Oracle Cloud Always Free for crypto builders: the $0/mo infra stack for a solo dev
I've been running a Solana signal engine, a webhook-driven x402 paywall, and a public wallet scanner on under $0/mo of infrastructure for a few months now. Not $0.99, not a "free tier that flips to $20 in month 4" — actually free, and not in a way that falls over if somebody runs ab -n 10000 at it.
This post is the field manual for the stack I ended up with. Everything here is either truly free ("Always Free" at Oracle), free-tier-with-a-credit-card-that-never-gets-charged (Cloudflare, Sentry, Grafana, BetterStack, Healthchecks), or open source running on the first two. No paid tiers. No trial expirations.
Code and config templates are in cipher-starter under MIT. The deeper ops chapter — systemd hardening, Cloudflare Tunnel ACLs, Neon migration cutover — is a chapter on cipher-x402 for $0.25 USDC. The earlier writeup covers what building the playbook itself taught me.
Why Oracle, and why not something simpler
A fair question. You probably looked at DigitalOcean or Hetzner first.
The case for Oracle Always Free, for a crypto/quant solo-dev workload specifically:
- 4 OCPUs and 24 GB RAM on Ampere A1 ARM. That's 4x the CPU and 6x the RAM of any other "free forever" tier I know of. Free DigitalOcean isn't a thing. Fly.io's free allotment dropped to $5 in late 2024. Oracle's is still there.
- ARM64. Everything I run compiles cleanly on ARM (Python, Node, Rust, pnpm, Postgres, Redis). The 20% price-performance win doesn't matter when it's already $0, but it does mean your container builds stay small.
- Block storage. 200 GB of boot + block volume free. More than enough for five years of OHLCV on 50 symbols + a SQLite WAL.
- Egress. 10 TB/mo egress free. Cloudflare + Mastodon + Nostr posting is noise relative to that.
The case against:
- Provisioning is a fight. Ampere A1 capacity is often exhausted in popular regions. You will see "Out of host capacity" errors. The workaround is scripted retry; see below.

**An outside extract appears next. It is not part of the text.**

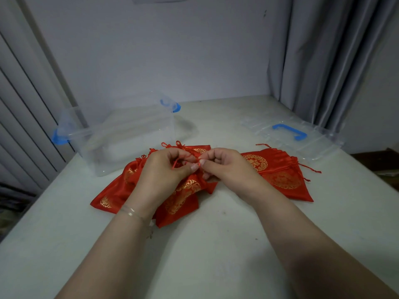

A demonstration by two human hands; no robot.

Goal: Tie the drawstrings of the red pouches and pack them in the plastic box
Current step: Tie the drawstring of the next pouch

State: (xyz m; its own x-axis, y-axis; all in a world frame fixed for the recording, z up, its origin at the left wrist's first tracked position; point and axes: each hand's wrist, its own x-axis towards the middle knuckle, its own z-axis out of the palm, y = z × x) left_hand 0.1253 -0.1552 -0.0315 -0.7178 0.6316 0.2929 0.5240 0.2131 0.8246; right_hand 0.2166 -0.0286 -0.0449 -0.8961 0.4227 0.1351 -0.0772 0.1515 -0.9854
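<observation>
Several red satin pouches with gold prints lie in the middle of the white table. One pouch (185, 190) hangs between my hands, lifted at its gathered neck. My left hand (166, 169) pinches a loop of its red drawstring (183, 158). My right hand (222, 165) pinches the other strand right beside the left thumb. More pouches (112, 193) spread out under my left wrist. Another pile of pouches (280, 171) lies to the right of my right hand. The clear plastic box (129, 134) with blue latches stands open behind the pouches on the left.
The box's clear lid (302, 137) with a blue handle lies flat at the back right of the table. A grey curtain (323, 61) hangs at the right, a wall runs behind the table, and the table's left edge drops off near the box.
</observation>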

- Support is ~none. Free tier gets community forums and that's it. You are SRE.
- Terms of service. Read them. The "no crypto mining" clause is broadly interpreted; I interpret it as "don't run a miner." Running a trading bot or signal service is fine, but I'm not a lawyer.
Provisioning: the retry-script workaround
The honest tactic: oci compute instance launch in a loop until the region has Ampere A1 capacity. This is ugly but well-known.
#!/usr/bin/env bash
# launch_a1.sh - provision a 4-OCPU/24GB Ampere A1 until capacity appears.
set -euo pipefail
COMPARTMENT_ID="ocid1.compartment.oc1..aaaa"
AD="AD-1" # Availability Domain, e.g. "Abcd:CA-TORONTO-1-AD-1"
SUBNET_ID="ocid1.subnet.oc1..aaaa"
IMAGE_ID="ocid1.image.oc1..aaaa" # Ubuntu 22.04 ARM
SSH_PUB="$(cat ~/.ssh/id_ed25519.pub)"
while true; do
if oci compute instance launch \
--compartment-id "$COMPARTMENT_ID" \
--availability-domain "$AD" \
--shape "VM.Standard.A1.Flex" \
--shape-config '{"ocpus": 4, "memoryInGBs": 24}' \
--image-id "$IMAGE_ID" \
--subnet-id "$SUBNET_ID" \
--assign-public-ip true \
--metadata "{\"ssh_authorized_keys\": \"$SSH_PUB\"}" \
--wait-for-state RUNNING 2>&1 | tee /tmp/oci.log; then
echo "Launched."
break
fi
if grep -q "Out of host capacity" /tmp/oci.log; then
echo "No capacity, sleeping 60s..."
sleep 60
else
echo "Unexpected error, aborting."
break
fi
done
I got an instance on attempt 23, after ~40 minutes of polling. Once provisioned, Oracle doesn't reclaim the instance unless it's idle for 7+ days, and even then you just re-provision. I keep my instance on a weekly cron that ssh's in and touches a file.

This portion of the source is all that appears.